▼

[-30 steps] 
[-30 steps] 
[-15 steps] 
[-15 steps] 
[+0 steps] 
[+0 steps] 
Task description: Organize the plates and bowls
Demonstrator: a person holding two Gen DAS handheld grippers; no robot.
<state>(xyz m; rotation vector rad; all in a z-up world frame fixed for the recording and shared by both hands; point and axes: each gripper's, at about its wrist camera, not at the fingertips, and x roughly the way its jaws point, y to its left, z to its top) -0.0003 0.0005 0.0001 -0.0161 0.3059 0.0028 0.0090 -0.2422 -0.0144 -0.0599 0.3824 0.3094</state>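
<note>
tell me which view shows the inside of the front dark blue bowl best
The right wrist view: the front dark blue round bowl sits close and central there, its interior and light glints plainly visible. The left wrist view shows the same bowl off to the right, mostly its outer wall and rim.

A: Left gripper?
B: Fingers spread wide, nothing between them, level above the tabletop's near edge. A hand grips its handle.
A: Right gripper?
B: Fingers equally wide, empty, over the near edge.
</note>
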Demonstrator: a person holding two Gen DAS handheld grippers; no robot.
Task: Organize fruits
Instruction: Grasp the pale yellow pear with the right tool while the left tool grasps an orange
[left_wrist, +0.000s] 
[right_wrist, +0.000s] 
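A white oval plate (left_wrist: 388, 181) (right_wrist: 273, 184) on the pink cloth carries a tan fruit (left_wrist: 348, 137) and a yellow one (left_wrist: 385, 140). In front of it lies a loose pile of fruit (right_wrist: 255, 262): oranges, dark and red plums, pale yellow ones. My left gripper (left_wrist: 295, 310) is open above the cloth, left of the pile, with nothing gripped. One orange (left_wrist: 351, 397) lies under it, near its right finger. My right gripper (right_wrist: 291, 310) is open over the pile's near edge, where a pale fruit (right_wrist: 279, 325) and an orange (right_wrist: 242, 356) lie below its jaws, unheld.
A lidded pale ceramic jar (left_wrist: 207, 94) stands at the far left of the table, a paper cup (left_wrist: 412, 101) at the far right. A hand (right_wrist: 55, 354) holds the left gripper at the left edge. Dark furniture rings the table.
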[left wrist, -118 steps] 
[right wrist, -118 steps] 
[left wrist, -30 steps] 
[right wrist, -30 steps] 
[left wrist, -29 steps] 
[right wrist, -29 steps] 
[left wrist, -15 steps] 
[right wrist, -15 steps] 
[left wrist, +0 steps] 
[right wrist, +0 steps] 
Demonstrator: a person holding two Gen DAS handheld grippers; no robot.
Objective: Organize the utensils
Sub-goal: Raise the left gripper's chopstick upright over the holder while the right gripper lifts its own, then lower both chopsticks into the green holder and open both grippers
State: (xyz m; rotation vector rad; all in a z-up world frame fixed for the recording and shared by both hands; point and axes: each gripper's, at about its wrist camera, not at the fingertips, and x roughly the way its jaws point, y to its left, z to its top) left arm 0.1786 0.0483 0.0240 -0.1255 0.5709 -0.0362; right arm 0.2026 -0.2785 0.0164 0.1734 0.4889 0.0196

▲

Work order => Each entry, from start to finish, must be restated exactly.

Solution below =>
[-30 steps] 
[-30 steps] 
[-15 steps] 
[-15 steps] 
[+0 steps] 
[+0 steps] 
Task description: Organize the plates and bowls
Demonstrator: a person holding two Gen DAS handheld grippers; no robot.
<state>(xyz m; rotation vector rad; all in a z-up world frame fixed for the recording and shared by both hands; point and axes: each gripper's, at about its wrist camera, not at the fingertips, and x roughly the way its jaws point, y to its left, z to its top) -0.0003 0.0005 0.0001 -0.0161 0.3059 0.0028 0.0090 -0.2422 -0.0144 -0.0599 0.3824 0.3094</state>
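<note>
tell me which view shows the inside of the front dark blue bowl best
The right wrist view: the front dark blue round bowl sits close and central there, its interior and light glints plainly visible. The left wrist view shows the same bowl off to the right, mostly its outer wall and rim.

A: Left gripper?
B: Fingers spread wide, nothing between them, level above the tabletop's near edge. A hand grips its handle.
A: Right gripper?
B: Fingers equally wide, empty, over the near edge.
</note>
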Demonstrator: a person holding two Gen DAS handheld grippers; no robot.
Task: Organize fruits
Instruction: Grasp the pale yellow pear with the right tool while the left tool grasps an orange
[left_wrist, +0.000s] 
[right_wrist, +0.000s] 
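A white oval plate (left_wrist: 388, 181) (right_wrist: 273, 184) on the pink cloth carries a tan fruit (left_wrist: 348, 137) and a yellow one (left_wrist: 385, 140). In front of it lies a loose pile of fruit (right_wrist: 255, 262): oranges, dark and red plums, pale yellow ones. My left gripper (left_wrist: 295, 310) is open above the cloth, left of the pile, with nothing gripped. One orange (left_wrist: 351, 397) lies under it, near its right finger. My right gripper (right_wrist: 291, 310) is open over the pile's near edge, where a pale fruit (right_wrist: 279, 325) and an orange (right_wrist: 242, 356) lie below its jaws, unheld.
A lidded pale ceramic jar (left_wrist: 207, 94) stands at the far left of the table, a paper cup (left_wrist: 412, 101) at the far right. A hand (right_wrist: 55, 354) holds the left gripper at the left edge. Dark furniture rings the table.
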[left wrist, -118 steps] 
[right wrist, -118 steps] 
[left wrist, -30 steps] 
[right wrist, -30 steps] 
[left wrist, -29 steps] 
[right wrist, -29 steps] 
[left wrist, -15 steps] 
[right wrist, -15 steps] 
[left wrist, +0 steps] 
[right wrist, +0 steps] 
Demonstrator: a person holding two Gen DAS handheld grippers; no robot.
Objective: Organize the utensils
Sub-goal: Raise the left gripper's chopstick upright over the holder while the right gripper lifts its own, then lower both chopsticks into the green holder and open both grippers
State: (xyz m; rotation vector rad; all in a z-up world frame fixed for the recording and shared by both hands; point and axes: each gripper's, at about its wrist camera, not at the fingertips, and x roughly the way its jaws point, y to its left, z to its top) left arm 0.1786 0.0483 0.0240 -0.1255 0.5709 -0.0362; right arm 0.2026 -0.2785 0.0164 0.1734 0.4889 0.0196

Nothing more is required for this answer.